Assuming the View file Join2.cshtml exists, and it contains the default @using (Html.BeginForm()), then users submitting the form will cause the Join2 Action to be executed and the same view rendered with the manipulated data - unless, of course, you add another return View() statement that names a different View.

The reason you haven't seen this done much is that the MVC convention is to have a View named the same as the ActionMethod, this makes the code slightly simpler and also much easier for other ASP.NET developers to understand because it is what they are expecting to see.

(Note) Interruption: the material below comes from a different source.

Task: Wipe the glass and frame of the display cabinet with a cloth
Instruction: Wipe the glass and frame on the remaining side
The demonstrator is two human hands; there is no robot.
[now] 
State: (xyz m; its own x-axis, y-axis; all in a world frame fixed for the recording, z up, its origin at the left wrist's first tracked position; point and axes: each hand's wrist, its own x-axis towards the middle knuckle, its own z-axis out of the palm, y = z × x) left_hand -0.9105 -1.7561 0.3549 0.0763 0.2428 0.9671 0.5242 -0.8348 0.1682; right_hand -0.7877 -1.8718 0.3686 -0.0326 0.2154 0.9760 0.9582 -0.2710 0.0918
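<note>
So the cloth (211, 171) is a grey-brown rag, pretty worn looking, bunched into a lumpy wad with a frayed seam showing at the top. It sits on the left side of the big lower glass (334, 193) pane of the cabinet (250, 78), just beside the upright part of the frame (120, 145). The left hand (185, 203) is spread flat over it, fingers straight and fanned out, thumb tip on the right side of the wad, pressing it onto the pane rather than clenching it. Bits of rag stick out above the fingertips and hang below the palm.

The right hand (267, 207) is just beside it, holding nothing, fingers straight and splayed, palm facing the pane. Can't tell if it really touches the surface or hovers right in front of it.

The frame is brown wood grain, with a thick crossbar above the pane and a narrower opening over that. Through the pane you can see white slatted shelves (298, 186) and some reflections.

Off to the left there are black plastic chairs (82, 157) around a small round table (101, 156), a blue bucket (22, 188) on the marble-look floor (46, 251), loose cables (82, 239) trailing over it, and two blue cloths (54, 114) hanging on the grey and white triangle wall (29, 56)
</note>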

If you want the form rendered by each View to then execute a different ActionMethod when it is posted back, the place to do that is in the View code, where Html.BeginForm() has several overloads that allow you to do just that, e.g. in Join.cshtml you could write:

@using (Html.BeginForm("Join2", "JoinController"))
{
    // form fields and stuff
}
// Produces the following form element
// <form action="/JoinController/Join2" action="post">

To address the final part of your question, "I don't want users to be able to manipulate or see the data being passed", sorry to say it but your proposed code doesn't prevent that: users can see the data in the web form, before it is ever posted back to the Join2 method; they can manipulate the data by sending an HTTP POST containing any data they want back to the Join2 method.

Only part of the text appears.